¹Department of Biochemistry and Molecular Biology, Korea university College of Medicine, Seoul 02841, Republic of Korea. ²Department of Biomedical Science, Korea university College of Medicine, Seoul 02841, Republic of Korea. ³Research Institute of Biomedical Engineering and Department of Medicine, Catholic University of Daegu School of Medicine, Daegu, Republic of Korea. ⁴BK21 Graduate Program, Korea university College of Medicine, Seoul 02841, Republic of Korea. ⁵Department of Melanoma Medical Oncology and Immunology, U.T. MD Anderson Cancer Center, Houston, TX, USA. ⁶Clinical Research Division, Fred Hutchinson Cancer Research Center, Seattle, WA, USA. ⁷Department of Biomedical Sciences, University of Ulsan College of Medicine, Asan Medical Center, Seoul 05505, Republic of Korea. ⁸Department of Physiology, University of Ulsan College of Medicine, Asan Medical Center, Seoul 05505, Republic of Korea. ⁹NEX-I Inc., Seoul 05854, Republic of Korea.

^*Corresponding author.

Immunotherapy has emerged as a powerful approach to cancer treatment. However, immunotherapeutic resistance limits its clinical application. Therefore, identifying immune-resistant factors, which can be targeted by clinically available drugs and it also can be a companion diagnostic marker, is needed to develop combination strategies. Here, using the transcriptome data of patients, and immune-refractory tumor models, we identify TCTP as an immune-resistance factor that correlates with clinical outcome of anti-PD-L1 therapy and confers immune-refractory phenotypes, decreased T cell trafficking to the tumor and resistance to cytotoxic T lymphocyte-mediated tumor cell killing.
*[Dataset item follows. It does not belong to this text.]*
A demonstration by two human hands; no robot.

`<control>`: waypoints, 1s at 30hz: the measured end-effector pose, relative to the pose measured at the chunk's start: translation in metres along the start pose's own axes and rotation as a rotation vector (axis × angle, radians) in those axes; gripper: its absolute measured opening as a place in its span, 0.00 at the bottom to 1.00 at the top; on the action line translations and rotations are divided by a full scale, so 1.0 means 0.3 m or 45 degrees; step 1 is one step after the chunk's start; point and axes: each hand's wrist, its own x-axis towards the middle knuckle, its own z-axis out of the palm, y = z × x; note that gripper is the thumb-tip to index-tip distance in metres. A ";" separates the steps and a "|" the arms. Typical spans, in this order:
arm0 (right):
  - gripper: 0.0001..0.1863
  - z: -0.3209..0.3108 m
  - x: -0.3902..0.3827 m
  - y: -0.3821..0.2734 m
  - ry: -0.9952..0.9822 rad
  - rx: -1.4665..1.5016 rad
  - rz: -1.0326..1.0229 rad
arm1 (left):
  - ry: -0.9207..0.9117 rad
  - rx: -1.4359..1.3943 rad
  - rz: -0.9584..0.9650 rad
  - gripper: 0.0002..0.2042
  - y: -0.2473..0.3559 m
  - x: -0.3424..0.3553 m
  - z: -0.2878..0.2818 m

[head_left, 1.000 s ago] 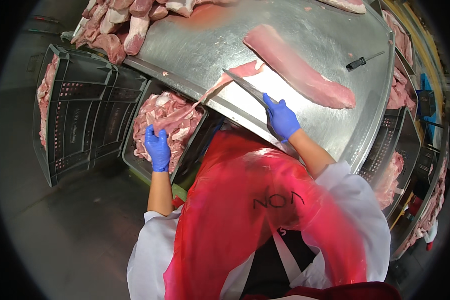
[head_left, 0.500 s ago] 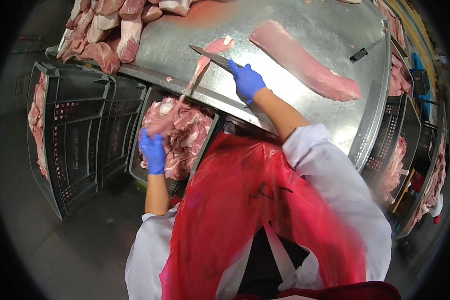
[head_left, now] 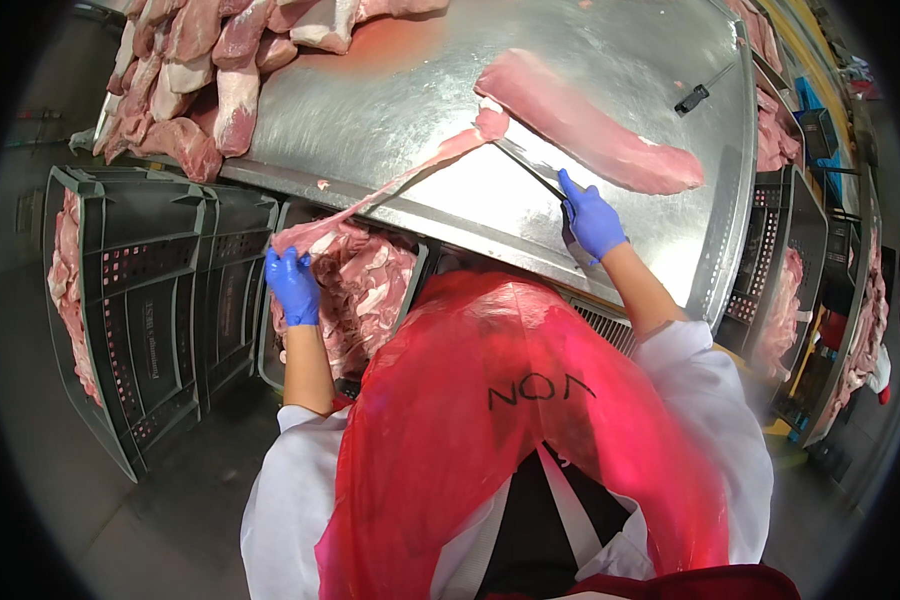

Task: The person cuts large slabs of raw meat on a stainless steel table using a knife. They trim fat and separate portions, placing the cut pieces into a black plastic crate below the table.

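Note:
My left hand [head_left: 292, 285], in a blue glove, is closed on the end of a long, thin meat strip [head_left: 370, 198] above a crate of pink trimmings [head_left: 370, 300]. The strip stretches diagonally up across the steel table edge to a thicker piece lying beside a long pale-pink loin [head_left: 590, 125]. My right hand [head_left: 592, 220], also gloved, is closed on a long knife [head_left: 525, 163], whose blade points up-left with its tip at the strip's thicker end.
A heap of meat cuts [head_left: 190, 80] covers the steel table's [head_left: 390, 120] back left. A black-handled tool [head_left: 692, 98] lies at its right. Dark crates [head_left: 145, 290] holding meat stand at the left, with more crates [head_left: 770, 260] at the right. A red apron covers my front.
The knife and my right hand went left, then back rightward. The strip's upper end has moved to beside the loin's left end. My left hand stays over the crate, pulling the strip taut.

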 end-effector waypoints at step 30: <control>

Mechanistically, TCTP activates the EGFR-AKT-MCL-1/CXCL10 pathway by phosphorylation-dependent interaction with Na, K ATPase. Furthermore, treatment with dihydroartenimsinin, the most effective agent impending the TCTP-mediated-refractoriness, synergizes with T cell-mediated therapy to control immune-refractory tumors. Thus, our findings suggest a role of TCTP in promoting immune-refractoriness, thereby encouraging a rationale for combination therapies to enhance the efficacy of T cell-mediated therapy.